Nguyen T.T.   Shcherbakov M.V.  

UDC 004.89
DOI: 10.26102/2310-6018/2020.29.2.041

  • Abstract
  • List of references
  • About authors

Nowadays chatbots are becoming very popular in many areas, such as business, banking, healthcare, study, travel tips, etc. The popularity of messaging platforms such as Telegram, Messenger, Whatsapp, and others has made chatbots not only popular but also become a trend in the future. Since the end of December 2019, the onset of the COVID-19 pandemic has brought about a major global health crisis. Therefore, it is extremely important to provide information about the epidemic to all people. Many governments and organizations have launched chatbots to inform the public about COVID-19. However, these chat rules are limited as they understand a limited set of questions entered by users.
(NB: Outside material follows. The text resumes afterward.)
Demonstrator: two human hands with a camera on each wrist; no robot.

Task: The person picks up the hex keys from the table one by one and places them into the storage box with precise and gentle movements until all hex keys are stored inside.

Thereby, creating a chatbot based on machine learning for coronavirus information is an urgent task. The purpose of the study is the development of a chatbot for searching for information about COVID-19 coronavirus infection. The method of designing and developing a chatbot on the RASA framework, as well as testing of the developed prototype, are described. Three chatbot models were created: the baseline model (B), the baseline model with synonyms (BS), and the baseline model with synonyms and noises (BSS). The effectiveness of three models was evaluated based on the following indicators: accuracy, precision, and F-measure. The analysis results showed that the BS and BSS models are better than the B model.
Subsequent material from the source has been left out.